▸ **Goal of the exercise**:
Only the closing stretch of the material belongs in the answer: the line containing "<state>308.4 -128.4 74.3" and every line after it, copied exactly.

▸ **Given material**:
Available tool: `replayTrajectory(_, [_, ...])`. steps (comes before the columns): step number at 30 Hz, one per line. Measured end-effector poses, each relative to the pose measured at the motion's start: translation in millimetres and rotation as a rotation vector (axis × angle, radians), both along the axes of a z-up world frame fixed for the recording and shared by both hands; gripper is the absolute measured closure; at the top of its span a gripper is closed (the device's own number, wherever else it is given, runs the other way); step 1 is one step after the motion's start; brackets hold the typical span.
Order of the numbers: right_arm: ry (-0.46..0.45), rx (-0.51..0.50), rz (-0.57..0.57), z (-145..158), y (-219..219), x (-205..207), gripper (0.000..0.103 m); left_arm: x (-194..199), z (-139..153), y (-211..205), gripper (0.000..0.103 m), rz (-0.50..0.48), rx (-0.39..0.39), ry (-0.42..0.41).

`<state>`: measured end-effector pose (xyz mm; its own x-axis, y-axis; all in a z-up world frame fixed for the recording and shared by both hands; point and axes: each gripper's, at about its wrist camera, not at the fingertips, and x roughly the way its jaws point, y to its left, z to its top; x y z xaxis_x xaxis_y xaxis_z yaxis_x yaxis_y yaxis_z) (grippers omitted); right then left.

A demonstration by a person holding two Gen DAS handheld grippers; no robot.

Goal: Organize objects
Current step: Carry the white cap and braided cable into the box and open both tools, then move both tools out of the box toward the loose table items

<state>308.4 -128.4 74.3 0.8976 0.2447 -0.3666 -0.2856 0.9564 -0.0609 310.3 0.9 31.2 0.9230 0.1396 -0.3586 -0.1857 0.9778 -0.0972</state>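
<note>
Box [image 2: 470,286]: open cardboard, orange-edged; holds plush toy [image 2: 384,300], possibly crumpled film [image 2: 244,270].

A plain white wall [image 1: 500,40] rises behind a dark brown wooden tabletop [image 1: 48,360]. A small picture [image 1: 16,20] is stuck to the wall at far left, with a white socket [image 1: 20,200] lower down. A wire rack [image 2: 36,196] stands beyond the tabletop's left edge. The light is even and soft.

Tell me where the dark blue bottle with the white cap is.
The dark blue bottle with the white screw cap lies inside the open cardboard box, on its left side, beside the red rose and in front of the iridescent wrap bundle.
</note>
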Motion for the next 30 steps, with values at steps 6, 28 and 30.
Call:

▸ **Answer to this exercise**:
<state>308.4 -128.4 74.3 0.8976 0.2447 -0.3666 -0.2856 0.9564 -0.0609 310.3 0.9 31.2 0.9230 0.1396 -0.3586 -0.1857 0.9778 -0.0972</state>
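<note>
Box [image 2: 470,286]: open cardboard, orange-edged; holds plush toy [image 2: 384,300], possibly crumpled film [image 2: 244,270].

A plain white wall [image 1: 500,40] rises behind a dark brown wooden tabletop [image 1: 48,360]. A small picture [image 1: 16,20] is stuck to the wall at far left, with a white socket [image 1: 20,200] lower down. A wire rack [image 2: 36,196] stands beyond the tabletop's left edge. The light is even and soft.

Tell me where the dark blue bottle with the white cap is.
The dark blue bottle with the white screw cap lies inside the open cardboard box, on its left side, beside the red rose and in front of the iridescent wrap bundle.
</note>
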Motion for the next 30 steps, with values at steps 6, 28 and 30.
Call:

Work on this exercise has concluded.